Shipping manager in Agua Prieta, Sonora, for Salvador Urbina co-op
Agua Prieta, Sonora
What Café Justo means to me
“The campesinos are the owners, and you really know where the money is going. Any earning from here goes to a community, with the purpose of helping it and making it so that people don’t have to emigrate to the United States.”
Observe Pope’s face, and you’ll be showered by an extravaganza of expression. He’ll wink one eye. He’ll stick his tongue out. He’ll flash an almost constant, crescent-shaped smile.
Pope (which rhymes with hay) got his name because as a baby his arms were as puffy as Popeye’s. After a quarter century, his grandfather’s nickname is still going strong.
As a kid, Pope always tag-teamed with his older brother Adrián. “I really liked to play soccer. A restless kid, always mischievous, like Dennis the Menace but Mexican,” Pope said.
Later on in life, Pope ran into some serious ruts. They began when he was 17 and journeyed to Torreón, Coahuila, to become a P.E. teacher. He wasn’t really motivated, however. “It didn’t really matter to me – truthfully.”
After leaving Torreón without finishing a degree, he made a pit-stop in Agua Prieta before moving to the Sonoran capital, Hermosillo, to study English education. Soon, he left school for the work force because he got married.
But he wasn’t really in love. He soon got divorced, becoming “one more statistic, like many other people.”
All of this, in Pope’s opinion, served a purpose. “I’ve had lots of setbacks, lots of problems, in my life. But if those problems hadn’t happened, they wouldn’t have helped me to get to where I am now. The many mistakes I’ve made have helped me not make them again. I’ve had very bad experiences, but thanks to God those experiences made me stronger as a person. They’ve also helped me grow spiritually and physically. . . . People say that what doesn’t kill you makes you stronger. That defines me as a person. Many bad experiences have made me a better person.”
And then Café Justo came into the picture. One day, Pope had to cover for his brother Adrián and gradually became more and more involved. “I like the environment here. It’s like a micro-factory, but you don’t feel that factory environment. It feels more relaxed. More camaraderie.”

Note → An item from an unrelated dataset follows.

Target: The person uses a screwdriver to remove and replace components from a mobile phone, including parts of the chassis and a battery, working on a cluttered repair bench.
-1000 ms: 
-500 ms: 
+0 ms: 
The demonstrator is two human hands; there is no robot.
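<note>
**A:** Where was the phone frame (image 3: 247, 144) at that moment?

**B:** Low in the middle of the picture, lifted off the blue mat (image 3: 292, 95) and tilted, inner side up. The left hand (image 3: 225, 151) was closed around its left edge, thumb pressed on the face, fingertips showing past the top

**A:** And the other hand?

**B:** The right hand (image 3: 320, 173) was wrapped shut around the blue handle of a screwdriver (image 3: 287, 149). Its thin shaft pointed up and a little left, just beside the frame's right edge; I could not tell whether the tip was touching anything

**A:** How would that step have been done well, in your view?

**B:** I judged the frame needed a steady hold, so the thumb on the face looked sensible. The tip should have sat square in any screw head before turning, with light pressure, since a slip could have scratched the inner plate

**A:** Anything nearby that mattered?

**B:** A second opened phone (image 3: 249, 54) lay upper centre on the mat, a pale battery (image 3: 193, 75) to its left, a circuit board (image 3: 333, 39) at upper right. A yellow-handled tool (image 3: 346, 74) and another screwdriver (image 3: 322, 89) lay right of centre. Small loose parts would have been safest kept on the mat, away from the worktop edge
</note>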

Not only has Café Justo allowed Pope to pull in with others; it’s also provided outlets to reach out. “Before, if I saw migrants crossing to the other side, they didn’t matter to me. I didn’t feel like it was a problem. . . Café Justo has involved me in activities like going to the Migrant Resource Center. You learn about how people suffer trying to cross the border. Many achieve the ‘American Dream’ – as people say – but many others don’t. . . ”
“It opened my eyes because sometimes you do see injustice around you but you don’t do anything. By joining Café Justo, I’m part of that movement to help. . . If we’re helping to stop one person from suffering or dying crossing the desert, we’re doing a lot, we’re gaining a lot with that single life.”
For Pope, every little effort counts – not only globally, but personally. Perseverance, he said, defines him. “The first time I wanted to play music, I grabbed a guitar, and I didn’t know what I was even doing to it. I felt very frustrated because I couldn’t play but one note that sounded OK. I felt like giving up, but I kept at until I got it right, and now I’m the leader of the worship group at church.”
The guitar – like his face – expresses feelings like a white prism refracts the colors of the rainbow. “I don’t sing, but it’s as if my guitar sings for me. . . You can change a lot of lives through music.”
But it’s the music that continues playing inside of Pope that’ll keep him going.